6. Advanced Topics and Future Directions
Major trends in current research and prospective extensions include:
- Generalization and digital twin workflows: Physics-based rendering and sensor simulation frameworks (e.g., VIRTUS-FPP in Isaac Sim) enable accurate digital-twin workflows, supporting rapid prototyping, calibration, and scenario benchmarking with validation against real data (Haroon et al., 18 Sep 2025).
- Heterogeneous, spatio-temporal learning: Graph-based models (HTGNN) explicitly model sensor network topology and heterogeneous signals, outperforming homogeneous deep learning baselines in complex industrial systems (Zhao et al., 2024).
- Adversarial settings and side-channel synthesis: Virtual sensors are now considered for security-critical verification (e.g., synthesizing virtual IMUs from camera side channels to fortify device authentication) (Long et al., 2023).
- Integration in real-time feedback control: Robust, high-throughput implementations (optimized observer–ML loops, parallelized Monte-Carlo) close the loop between measurement and actuator in applications from plasma IED control to battery management (Bogdanova et al., 2020, Previtali et al., 6 Aug 2025).
- Middleware and cloud/fog integration: The formalization of Virtual Sensor constructs as first-class entities (e.g., in fog-cloud IoT platforms) supports scalable, reconfigurable, and fault-tolerant distributed dataflows, with well-defined aggregation, imputation, and monitoring logic (AlMahamid et al., 2022).
- Limitations: Open challenges include model adaptation under abrupt operational changes (e.g., rapid friction shift on icy roads), computational costs for real-time complex model evaluation, generalization to new operational regimes, and the necessity of substantial labeled data for robust ML-driven virtual sensors.
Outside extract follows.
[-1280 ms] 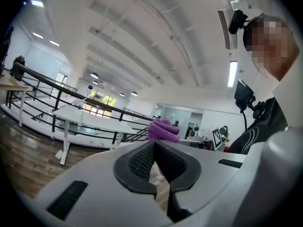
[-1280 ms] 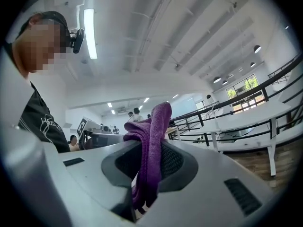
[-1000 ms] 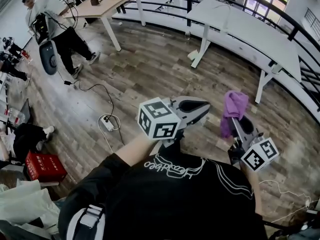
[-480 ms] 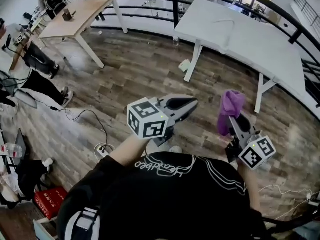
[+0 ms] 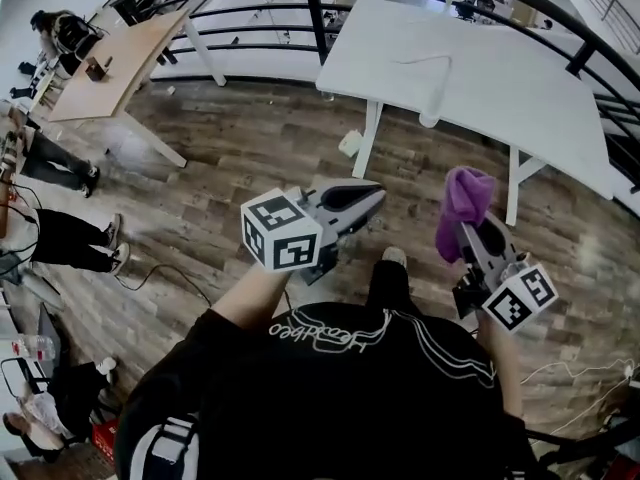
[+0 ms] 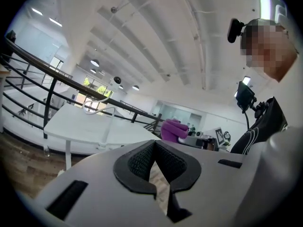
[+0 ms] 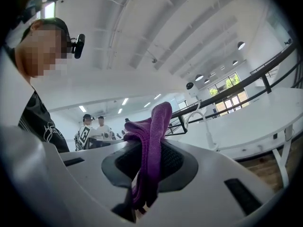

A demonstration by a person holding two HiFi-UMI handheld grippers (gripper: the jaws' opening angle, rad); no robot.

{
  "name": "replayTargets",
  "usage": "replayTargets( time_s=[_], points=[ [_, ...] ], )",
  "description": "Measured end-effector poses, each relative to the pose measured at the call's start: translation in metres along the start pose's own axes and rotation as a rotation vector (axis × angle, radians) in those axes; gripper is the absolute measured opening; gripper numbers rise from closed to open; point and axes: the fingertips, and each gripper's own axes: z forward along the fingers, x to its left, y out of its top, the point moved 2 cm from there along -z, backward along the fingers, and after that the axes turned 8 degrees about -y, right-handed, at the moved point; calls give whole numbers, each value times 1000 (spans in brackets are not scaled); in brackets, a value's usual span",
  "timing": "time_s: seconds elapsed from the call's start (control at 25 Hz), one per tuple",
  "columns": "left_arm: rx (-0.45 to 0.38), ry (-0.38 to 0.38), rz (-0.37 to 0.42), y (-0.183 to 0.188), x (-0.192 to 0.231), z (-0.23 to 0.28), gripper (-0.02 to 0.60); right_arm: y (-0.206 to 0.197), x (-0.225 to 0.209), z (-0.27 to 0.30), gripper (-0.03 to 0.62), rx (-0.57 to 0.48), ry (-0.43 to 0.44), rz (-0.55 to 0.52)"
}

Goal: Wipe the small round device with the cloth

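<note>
Nearest the camera, a black top (image 5: 340, 388) fills the lower part of the head view, and both grippers are held out level in front of it, over the wooden floor (image 5: 250, 158) and not over any work surface. The left gripper (image 5: 362, 200) is clenched on nothing: its pads meet, and only floor shows through the notch behind them. It is judged to be kept free to steady whatever gets wiped.

The right gripper (image 7: 147, 174) is clamped on the purple cloth (image 7: 154, 141). The cloth is pinched low in the jaws, so that a bunched fold stands up past the tips, a hold that leaves soft fabric foremost for wiping.

Well ahead stands a white table (image 5: 520, 88), the likely workplace, with a thin white loop (image 5: 425, 60) lying on it. The small round device cannot be picked out in any view; it may sit on that table, but the pictures are too coarse to say. Wiping is therefore judged not yet begun.

Beyond the table a black railing (image 5: 250, 13) curves across the room. To the far left stand a wooden table (image 5: 110, 68) and several people (image 5: 60, 33).
</note>
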Motion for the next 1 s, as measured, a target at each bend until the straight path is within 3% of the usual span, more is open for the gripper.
replayTargets(
  time_s=[0.6,1.0],
  points=[
    [29,113,62,108,190,137,9,102,-196,152,66,-5,76,-27],
    [81,175,152,149,283,162,12,119,-253,210,66,2,56,-24]
  ],
)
Simulation models often require careful calibration against hardware to avoid systematic bias (Singh, 2018, Haroon et al., 18 Sep 2025, Leins et al., 14 Jan 2025).
7. Representative Example Implementations
A selection of prominent virtual sensor model instantiations:
- Feedforward NN for diesel-engine oil pressure: MSE <1 kPa; 100% of test points within 99% accuracy; Bayesian regularization and AWB coefficient search further reduce the prediction range by up to 23% (Rastogi et al., 2017).
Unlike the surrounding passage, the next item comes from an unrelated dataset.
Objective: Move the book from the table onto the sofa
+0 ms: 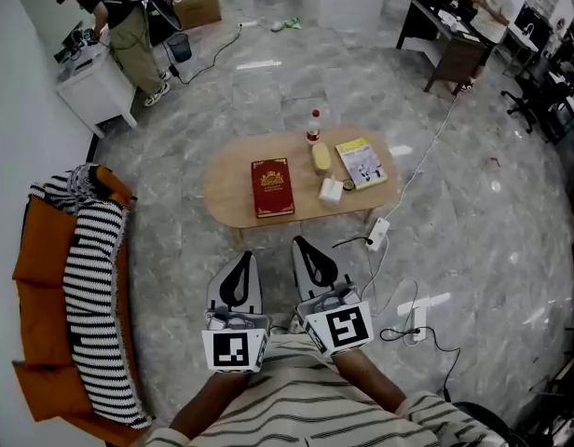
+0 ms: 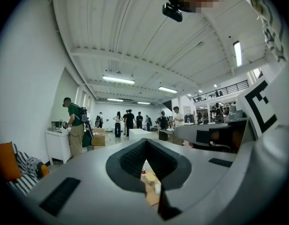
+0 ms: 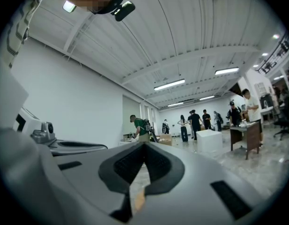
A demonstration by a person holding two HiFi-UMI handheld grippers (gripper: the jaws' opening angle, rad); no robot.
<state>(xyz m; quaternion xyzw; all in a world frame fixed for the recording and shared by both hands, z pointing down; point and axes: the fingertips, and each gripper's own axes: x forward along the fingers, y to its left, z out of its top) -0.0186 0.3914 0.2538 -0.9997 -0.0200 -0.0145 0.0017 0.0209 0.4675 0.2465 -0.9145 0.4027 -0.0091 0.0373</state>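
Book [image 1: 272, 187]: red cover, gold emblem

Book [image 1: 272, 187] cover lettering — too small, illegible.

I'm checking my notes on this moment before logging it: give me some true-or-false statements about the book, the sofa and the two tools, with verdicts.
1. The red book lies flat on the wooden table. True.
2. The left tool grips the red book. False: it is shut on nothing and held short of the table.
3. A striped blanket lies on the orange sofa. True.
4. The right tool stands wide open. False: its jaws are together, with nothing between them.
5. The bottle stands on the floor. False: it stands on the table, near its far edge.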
- Hybrid observer–ML virtual sensors for SoC estimation: Fused virtual sensor + EKF achieves lowest combined error and smoothness (SOC-RMSE ≈ 0.019, TV ≈ 0.9×10⁻³), outperforming both baseline EKF and standalone ML virtual sensor (Previtali et al., 6 Aug 2025).
- HTGNN for bearing load: Mean absolute percent error (MAPE) of 4.5% (axial) and 5.7% (radial) on seen conditions, effectively half that of CNN, and robust generalization to unseen operational scenarios (Zhao et al., 2024).
- Digital-twin fringe projection sensor: Absolute radial error of 0.512 mm (1.02%) in simulated reconstruction versus ground truth; cloud-to-mesh distances for real and virtual twins peak in 0–1 mm bin (Haroon et al., 18 Sep 2025).
Virtual sensor models now permeate industrial, automotive, robotics, process, and ambient intelligence domains, providing a rigorous, efficient, and resource-optimal approach to the estimation of critical but unmeasured quantities, leveraging both mechanistic insight and data-driven learning (Singh, 2018, Rastogi et al., 2017, Tsuji et al., 29 May 2025, Xu et al., 2019, Nguyen et al., 2023, Previtali et al., 6 Aug 2025, Zhao et al., 2024, Leins et al., 14 Jan 2025, Haroon et al., 18 Sep 2025, AlMahamid et al., 2022, Elmadawi et al., 2019, 0706.0465, Masti et al., 2021, Bogdanova et al., 2020, Leng et al., 13 Jun 2025, Long et al., 2023).